■ EXERCISE
Word for word, reproduce each line of the data below, omitting every image.

■ DATASET EXCERPT

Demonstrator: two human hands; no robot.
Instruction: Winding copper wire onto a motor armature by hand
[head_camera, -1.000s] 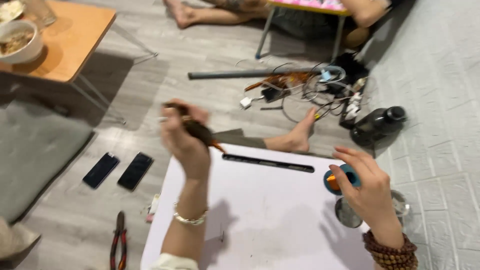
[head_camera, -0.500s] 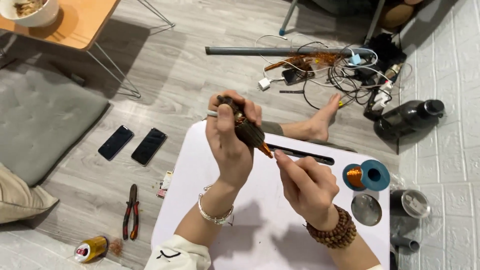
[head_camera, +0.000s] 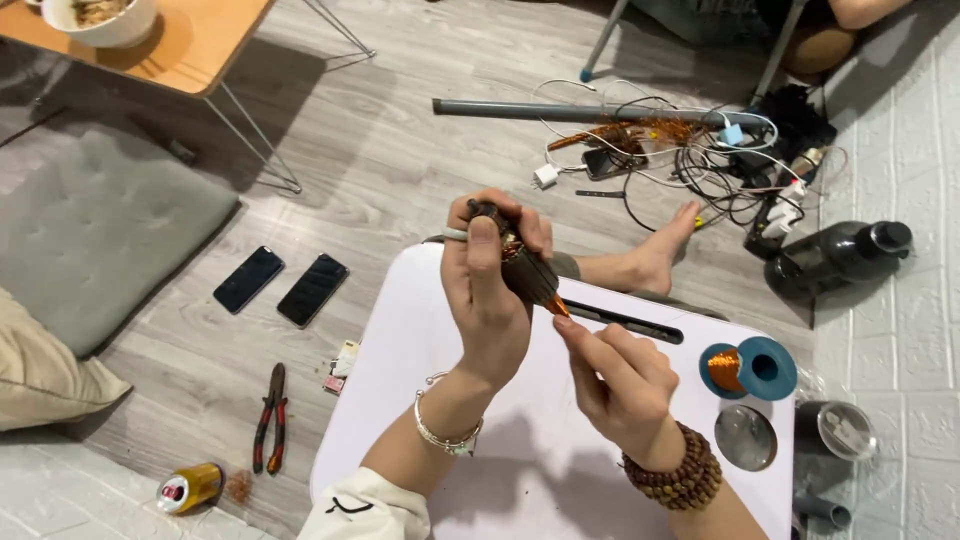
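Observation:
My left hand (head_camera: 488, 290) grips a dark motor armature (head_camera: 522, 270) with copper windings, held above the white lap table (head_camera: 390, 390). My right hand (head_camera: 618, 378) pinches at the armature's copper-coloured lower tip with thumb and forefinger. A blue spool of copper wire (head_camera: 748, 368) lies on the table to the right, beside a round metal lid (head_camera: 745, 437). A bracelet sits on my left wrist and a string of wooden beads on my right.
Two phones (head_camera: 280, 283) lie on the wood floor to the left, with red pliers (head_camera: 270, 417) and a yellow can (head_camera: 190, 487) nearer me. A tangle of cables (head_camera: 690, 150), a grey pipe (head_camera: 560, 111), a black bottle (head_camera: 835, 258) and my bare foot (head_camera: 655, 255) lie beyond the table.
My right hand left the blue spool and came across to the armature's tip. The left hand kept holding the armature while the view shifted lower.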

■ OUTPUT FOR THIS EXERCISE
Demonstrator: two human hands; no robot.
Instruction: Winding copper wire onto a motor armature by hand
[head_camera, -1.000s] 
[head_camera, -0.500s] 
[head_camera, +0.000s] 
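Observation:
My left hand (head_camera: 488, 290) grips a dark motor armature (head_camera: 522, 270) with copper windings, held above the white lap table (head_camera: 390, 390). My right hand (head_camera: 618, 378) pinches at the armature's copper-coloured lower tip with thumb and forefinger. A blue spool of copper wire (head_camera: 748, 368) lies on the table to the right, beside a round metal lid (head_camera: 745, 437). A bracelet sits on my left wrist and a string of wooden beads on my right.
Two phones (head_camera: 280, 283) lie on the wood floor to the left, with red pliers (head_camera: 270, 417) and a yellow can (head_camera: 190, 487) nearer me. A tangle of cables (head_camera: 690, 150), a grey pipe (head_camera: 560, 111), a black bottle (head_camera: 835, 258) and my bare foot (head_camera: 655, 255) lie beyond the table.
My right hand left the blue spool and came across to the armature's tip. The left hand kept holding the armature while the view shifted lower.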

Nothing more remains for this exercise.